New regulations mean new ways of doing business, and as such, healthcare providers must be prepared for the realities of an often unregulated digital marketplace. While telemedicine has existed for some time now, COVID-19 has dictated that is must grow at a pace never seen before, and the regulatory bodies have been flexible to allow for such an unprecedented growth opportunity. However, changing regulations require more than simply checking all the boxes of the CHiME Telehealth Operating System ModelTM; proactive compliance with the laws across the healthcare ecosystem is essential, and the healthcare industry even has its own version of HIPAA, the Confidentiality of Substance Abuse Treatment Records at 42 CFR Part 2, which must be considered in the privacy analysis of telehealth. Further, in the post-market place, historically applicable fraud and abuse prohibitions remain in effect, and digital marketers must ensure that they are compliant with all of these requirements, including anti-kickback and Stark regulations.

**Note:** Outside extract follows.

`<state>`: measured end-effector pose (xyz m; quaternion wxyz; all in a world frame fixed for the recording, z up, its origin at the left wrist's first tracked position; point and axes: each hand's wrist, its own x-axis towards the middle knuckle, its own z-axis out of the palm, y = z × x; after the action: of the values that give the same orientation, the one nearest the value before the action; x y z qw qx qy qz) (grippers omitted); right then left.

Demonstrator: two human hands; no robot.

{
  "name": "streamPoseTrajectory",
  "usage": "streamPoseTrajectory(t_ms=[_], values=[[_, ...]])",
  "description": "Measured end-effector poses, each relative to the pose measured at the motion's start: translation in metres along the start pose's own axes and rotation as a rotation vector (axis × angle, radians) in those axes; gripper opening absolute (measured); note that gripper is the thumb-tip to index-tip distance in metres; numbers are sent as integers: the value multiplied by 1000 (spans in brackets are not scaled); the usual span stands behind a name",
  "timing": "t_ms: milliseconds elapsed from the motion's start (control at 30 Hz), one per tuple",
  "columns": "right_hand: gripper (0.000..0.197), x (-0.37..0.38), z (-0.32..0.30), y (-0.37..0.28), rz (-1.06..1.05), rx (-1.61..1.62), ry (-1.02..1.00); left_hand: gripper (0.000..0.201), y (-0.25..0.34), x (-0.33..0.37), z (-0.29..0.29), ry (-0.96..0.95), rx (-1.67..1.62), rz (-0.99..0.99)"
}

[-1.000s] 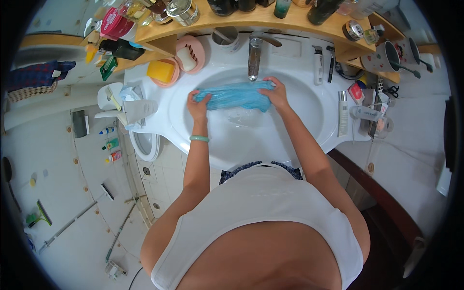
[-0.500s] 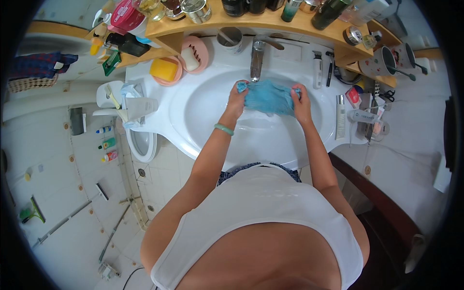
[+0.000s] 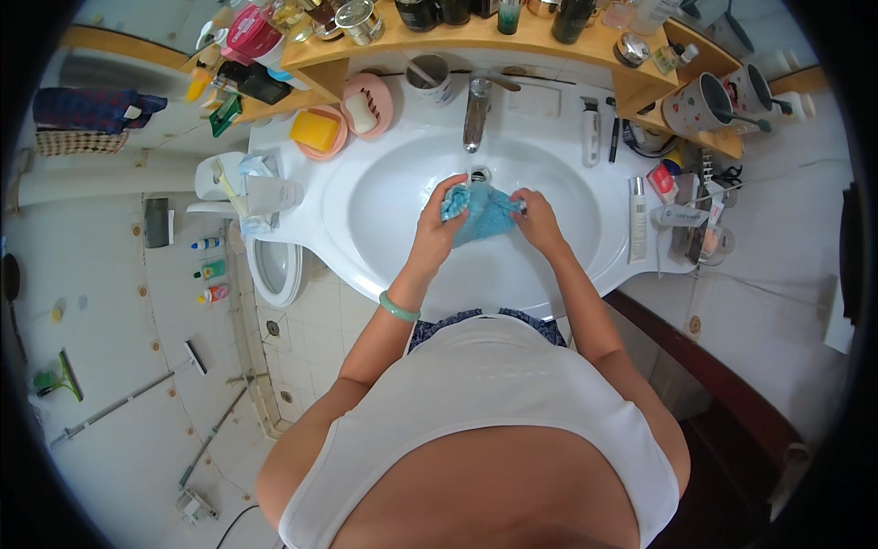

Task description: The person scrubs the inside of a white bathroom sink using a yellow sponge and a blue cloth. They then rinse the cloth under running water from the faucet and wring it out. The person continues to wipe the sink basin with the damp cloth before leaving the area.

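Head view is showing a person bending over a white sink (image 3: 366, 215), both hands working a blue cloth (image 3: 482, 213) above the basin, just below the tap (image 3: 475, 112) and close to the drain. The left hand (image 3: 437, 224) is closing around the cloth's left end, fingers curled over it; the right hand (image 3: 533, 220) is pinching the right end between thumb and fingers. The cloth is hanging bunched between them, clear of the basin floor as far as the picture tells.

By the look of it, the step in hand is wringing or rubbing the cloth over the sink. The next move is probably calling for opposite twists of the two wrists, with the cloth kept over the basin so drips are falling inside.

Whether water is running from the tap is hard to make out; no stream is showing clearly. The palms and the underside of the cloth are hidden by the fingers. How wet the cloth is cannot be told. A green bangle (image 3: 399, 307) is sitting on the left wrist. The shelf (image 3: 512, 44) above is cut off at the upper rim, its jars only partly showing.
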<state>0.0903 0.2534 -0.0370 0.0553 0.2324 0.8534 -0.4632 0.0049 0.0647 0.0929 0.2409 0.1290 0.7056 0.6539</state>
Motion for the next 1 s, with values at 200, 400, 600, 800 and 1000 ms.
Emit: streamPoseTrajectory(t_ms=[200, 400, 600, 800, 1000], values=[[42, 37, -51, -112, -608, -244, 617, 31, 30, -27, 2, 180, 156, 83], [41, 88, -69, -120, -695, -597, 673, 18, 31, -35, -9, 420, 224, 175], [49, 66, -73, -114, -630, -604, 577, 24, 43, -50, -13, 544, 176, 174], [101, -12, -29, -95, -708, 140, -64, 35, 44, -51, 2, 509, -259, 169], [88, -45, 42, -83, -561, 229, -67, 32, 48, -53, 14, 430, -557, 162]])
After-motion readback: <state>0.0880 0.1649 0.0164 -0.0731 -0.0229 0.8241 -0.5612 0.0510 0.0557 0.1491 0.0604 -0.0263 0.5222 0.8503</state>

In the realm of medical necessity, the question confronting providers will be whether the restrictions on medical necessity will continue to loosen over the next several years or return to more strict criteria as payers push for decreased expenditures . Either way, the providers in the healthcare system must begin to consider how to best demonstrate medical necessity in order to avoid denials in a value-based environment. Medical necessity is defined and measured by accepted standards of care in each specialty and can be affected by guidelines created by governmental entities as well as private payers. Medical necessity encompasses both the conditions and the frequency with which conditions are treated without having to customize treatment for each individual patient. Commercial payers issue medical necessity criteria that providers must comply with in order to receive payment. As the healthcare industry moves from volume to value, understanding how medical necessity is determined and changing, and how to document and demonstrate medical necessity in a changing clinical landscape, will help providers optimizing their business practices and financial outcomes as they navigate this difficult time.
To contend with these changes in the legal landscape, networks and other providers can build a multi-faceted compliance program to address these risks and to monitor compliance with the changing laws. A strong compliance program requires more than just a handbook filled with general guidance on the expectations of the network and trimming the low performers. A tailored compliance program that accommodates a provider’s particular and unique risks as well as its size can be a powerful weapon in the network’s compliance arsenal. The foundation of such compliance program can be used to mitigate risk and prevent litigation for future healthcare disputes.